Sanger, Margaret



Margaret Sanger (1883-1966) was the founder of the birth-control movement in America. She fought long-established attitudes about birth control and provided information to women, both rich and poor, about birth control methods.

Sanger was born Margaret Higgins in Corning, New York. She trained as a nurse in White Plains and Manhattan. In 1900 she married William Sanger and kept his last name, even after divorcing him and getting remarried.

Planned Parenthood

In her nursing work in New York City, Sanger saw much suffering among the poor due to a lack of birth control information. Deaths from self-induced abortions and high infant mortality were commonplace. In large part because of what she witnessed, Sanger decided to devote her life to making birth control information—including material about safe birthing practices—and products available to anyone who wanted them.

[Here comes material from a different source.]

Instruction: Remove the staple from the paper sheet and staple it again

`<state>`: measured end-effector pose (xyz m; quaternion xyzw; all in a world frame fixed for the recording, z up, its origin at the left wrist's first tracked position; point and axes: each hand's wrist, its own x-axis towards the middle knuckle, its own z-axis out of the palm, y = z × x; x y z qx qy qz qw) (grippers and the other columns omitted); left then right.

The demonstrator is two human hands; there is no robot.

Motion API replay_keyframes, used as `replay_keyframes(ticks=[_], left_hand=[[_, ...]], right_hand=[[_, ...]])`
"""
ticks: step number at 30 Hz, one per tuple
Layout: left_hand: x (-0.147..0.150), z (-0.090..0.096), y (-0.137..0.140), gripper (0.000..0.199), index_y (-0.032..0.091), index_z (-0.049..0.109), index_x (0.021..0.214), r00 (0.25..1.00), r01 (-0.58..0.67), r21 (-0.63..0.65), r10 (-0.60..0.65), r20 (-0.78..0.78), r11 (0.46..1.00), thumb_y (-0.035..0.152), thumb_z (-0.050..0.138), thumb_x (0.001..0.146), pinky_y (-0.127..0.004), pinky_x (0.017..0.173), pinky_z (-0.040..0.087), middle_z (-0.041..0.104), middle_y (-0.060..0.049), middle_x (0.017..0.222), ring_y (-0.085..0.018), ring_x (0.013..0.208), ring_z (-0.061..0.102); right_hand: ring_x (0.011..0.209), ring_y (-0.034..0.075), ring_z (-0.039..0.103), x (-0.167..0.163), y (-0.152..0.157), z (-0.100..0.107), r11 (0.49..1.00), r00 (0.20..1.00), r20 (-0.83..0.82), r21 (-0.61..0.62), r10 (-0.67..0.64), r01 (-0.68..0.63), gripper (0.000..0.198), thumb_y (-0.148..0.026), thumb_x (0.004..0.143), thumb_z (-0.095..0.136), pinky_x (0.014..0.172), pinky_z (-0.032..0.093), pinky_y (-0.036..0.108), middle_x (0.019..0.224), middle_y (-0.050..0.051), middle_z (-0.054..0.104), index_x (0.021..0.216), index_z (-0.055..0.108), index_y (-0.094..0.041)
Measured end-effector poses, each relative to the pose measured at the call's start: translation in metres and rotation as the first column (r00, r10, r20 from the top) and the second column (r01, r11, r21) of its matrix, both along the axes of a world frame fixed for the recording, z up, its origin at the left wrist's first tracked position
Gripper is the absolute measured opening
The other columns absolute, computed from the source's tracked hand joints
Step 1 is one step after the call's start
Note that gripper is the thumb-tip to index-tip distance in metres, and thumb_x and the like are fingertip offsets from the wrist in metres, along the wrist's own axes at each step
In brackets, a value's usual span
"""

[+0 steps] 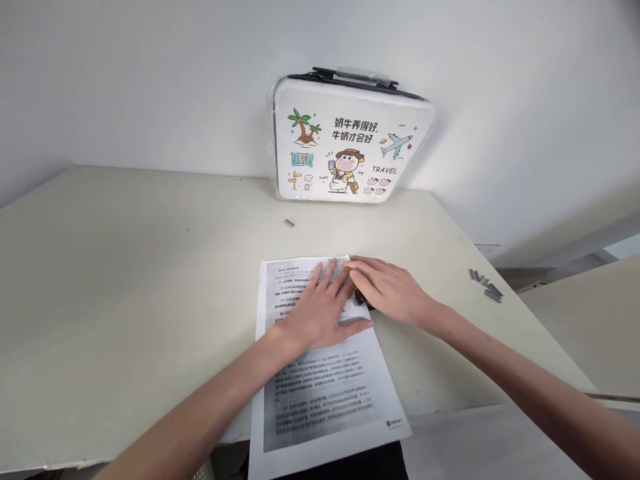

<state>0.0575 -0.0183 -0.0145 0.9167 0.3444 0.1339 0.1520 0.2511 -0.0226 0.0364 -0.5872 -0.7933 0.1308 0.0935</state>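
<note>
Printed paper sheets (320, 393) lie on the table, their lower end reaching past its front edge. My left hand (323, 310) rests flat on the upper part of the page, fingers spread and thumb pointing right. At the top right corner of the paper, my right hand (393, 287) is curled over what looks like a black stapler (359, 298). Only a small dark part of it shows beneath the palm, beside the paper's right edge. The right fingertips meet the left fingers, and the paper's corner is partly hidden there.
A white case (350, 143) with cartoon prints and a black handle leans upright against the wall at the back. Several grey staple strips (486, 285) lie near the table's right edge. Another short staple strip (289, 223) is in front of the case.
</note>
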Motion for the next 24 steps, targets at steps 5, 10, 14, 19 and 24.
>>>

In 1914, Sanger founded the National Birth Control League, an organization that offered lectures and print information about birth control. Soon after forming the National Birth Control League, Sanger was arrested for distributing birth control information in violation of the Comstock Law (a law named for anti-vice crusader Anthony Comstock which made it illegal to distribute or mail information about sexual topics, including birth control). After her release, Sanger founded the American Birth Control League in 1921. This organization eventually became the Planned Parenthood Federation of America.

Work Overseas

Not content to change attitudes about birth control in America, Sanger expanded her crusade with a World Population Conference in Switzerland in 1927. She later went to India and Japan to promote family planning.

Margaret Sanger.
Margaret Sanger.

Sanger continued to be controversial, even after laws were changed that made it easier to obtain birth control products. Some critics claimed that Sanger just wanted to make sure that poor, uneducated people—the focus of much of her early work—never got the chance to reproduce. Her personal life was also controversial. She was divorced in a time when it was frowned upon and stated that she didn't believe marriage was a sacred institution. She also believed in free love and free (or open) sexual relations.

Controversial attitudes aside, Sanger's courage and persistence in advocating birth control choices gave women the freedom to plan their families, improve their health by avoiding risky pregnancies, and pursue interests and talents outside the role of motherhood.